Oscar Umar

Personal information
- Full name: Abdul Umar
- Date of birth: 20 February 1993 (age 32)
- Place of birth: Tamale, Ghana
- Height: 5 ft 11 in (1.80 m)
- Position(s): Defensive midfielder

Youth career
- –2008: Right to Dream Academy

College career
- Years: Team / Apps / (Gls)
- 2011–2014: Villanova Wildcats / 74 / (7)

Senior career*
- Years: Team / Apps / (Gls)
- 2016: Ocean City Nor'easters / 5 / (0)
- 2017: West Chester United / 5 / (0)
- 2017–2018: Richmond Kickers / 36 / (1)
- 2019–2020: Saint Louis FC / 34 / (1)

Managerial career
- 2017–2018: Cabrini Cavaliers (assistant)
- 2020–2023: Washington University Bears (assistant)
- 2023–: Penn State Nittany Lions (assistant)

= Oscar Umar =

Ghanaian footballer (born 1993)

Abdul "Oscar" Umar is a Ghanaian retired footballer who is currently an assistant coach for the Penn State Nittany Lions men's soccer team.

== Career ==
Umar played four years of college soccer at Villanova University between 2011 and 2014. Following his time at Villanova, Umar coached soccer at Cabrini University and played with Premier Development League side Ocean City Nor'easters in 2016, and National Premier Soccer League side West Chester United in 2017.
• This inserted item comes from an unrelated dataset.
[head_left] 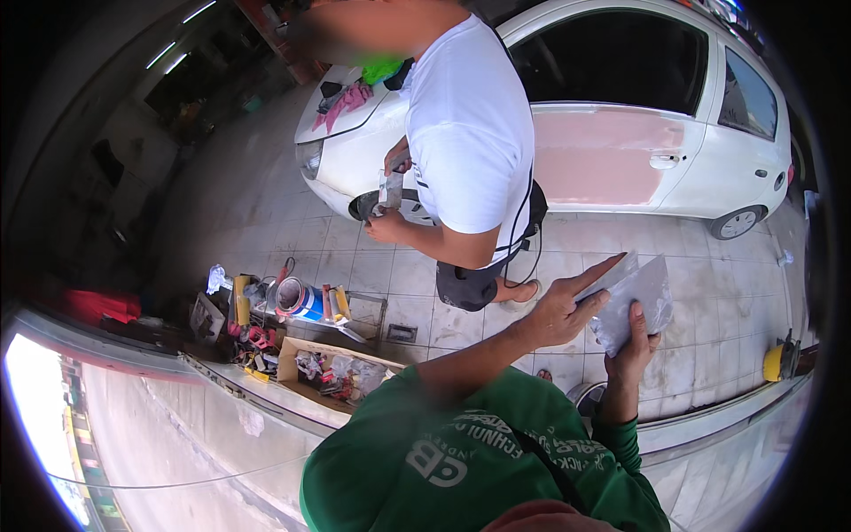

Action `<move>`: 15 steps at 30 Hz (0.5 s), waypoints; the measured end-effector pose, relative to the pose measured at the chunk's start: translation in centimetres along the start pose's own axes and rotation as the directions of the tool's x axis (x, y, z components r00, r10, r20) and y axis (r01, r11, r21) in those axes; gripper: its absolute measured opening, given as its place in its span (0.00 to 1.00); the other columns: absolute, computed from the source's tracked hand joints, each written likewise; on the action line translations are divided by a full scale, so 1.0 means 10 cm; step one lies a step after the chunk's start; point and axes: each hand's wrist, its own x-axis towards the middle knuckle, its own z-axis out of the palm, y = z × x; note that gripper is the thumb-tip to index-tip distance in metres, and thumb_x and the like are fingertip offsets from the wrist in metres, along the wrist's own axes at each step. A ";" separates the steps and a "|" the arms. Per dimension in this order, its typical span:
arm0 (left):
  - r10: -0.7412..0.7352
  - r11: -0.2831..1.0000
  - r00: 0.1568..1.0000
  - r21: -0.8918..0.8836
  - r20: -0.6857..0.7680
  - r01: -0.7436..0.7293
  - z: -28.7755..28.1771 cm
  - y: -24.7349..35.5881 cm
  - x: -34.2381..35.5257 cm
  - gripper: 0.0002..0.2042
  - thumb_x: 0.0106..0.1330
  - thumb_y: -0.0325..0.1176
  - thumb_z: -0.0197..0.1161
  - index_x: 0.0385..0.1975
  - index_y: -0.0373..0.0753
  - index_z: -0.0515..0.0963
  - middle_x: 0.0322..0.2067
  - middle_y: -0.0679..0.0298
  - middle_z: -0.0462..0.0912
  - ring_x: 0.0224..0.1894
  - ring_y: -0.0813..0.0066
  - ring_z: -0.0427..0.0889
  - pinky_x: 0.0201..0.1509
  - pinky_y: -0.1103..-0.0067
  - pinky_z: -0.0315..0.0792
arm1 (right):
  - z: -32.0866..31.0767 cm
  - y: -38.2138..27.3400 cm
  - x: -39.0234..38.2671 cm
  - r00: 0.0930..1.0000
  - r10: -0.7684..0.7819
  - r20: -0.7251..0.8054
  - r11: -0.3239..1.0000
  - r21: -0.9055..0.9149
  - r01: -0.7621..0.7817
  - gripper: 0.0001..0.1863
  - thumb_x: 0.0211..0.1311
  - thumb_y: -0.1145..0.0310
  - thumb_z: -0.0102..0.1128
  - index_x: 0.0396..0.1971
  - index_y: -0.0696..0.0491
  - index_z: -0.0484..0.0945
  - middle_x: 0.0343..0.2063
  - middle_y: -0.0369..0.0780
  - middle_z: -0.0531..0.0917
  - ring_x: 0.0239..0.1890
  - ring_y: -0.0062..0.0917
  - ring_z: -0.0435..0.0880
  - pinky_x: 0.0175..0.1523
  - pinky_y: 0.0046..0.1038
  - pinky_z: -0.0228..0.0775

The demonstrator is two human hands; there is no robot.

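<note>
In front of me I hold a folded light grey sheet (654, 291), its two flaps spread in a V. My left hand (558, 312) grips the left flap, the index finger stretched along its upper edge and another finger across its face. My right hand (631, 356) holds the lower part, with the thumb pressed on the front. Its remaining fingers are mostly behind the sheet. Whether the sheet is sandpaper or plastic I cannot tell.
A person in a white shirt (474, 133) stands ahead, holding a small flat piece. Behind is a white car (567, 199) with a pinkish door patch. At left are a tool-laden stand (306, 306) and a cardboard box (288, 359). A yellow object (775, 362) stands at far right.
</note>
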 end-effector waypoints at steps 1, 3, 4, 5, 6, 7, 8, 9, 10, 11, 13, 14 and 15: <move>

Umar signed with United Soccer League side Richmond Kickers on 13 July 2017.

Umar moved to USL Championship side Saint Louis FC ahead of their 2019 season. Saint Louis FC folded following the 2020 USL Championship season.

In July 2023, Umar joined the Penn State Nittany Lions men's soccer staff as an assistant coach.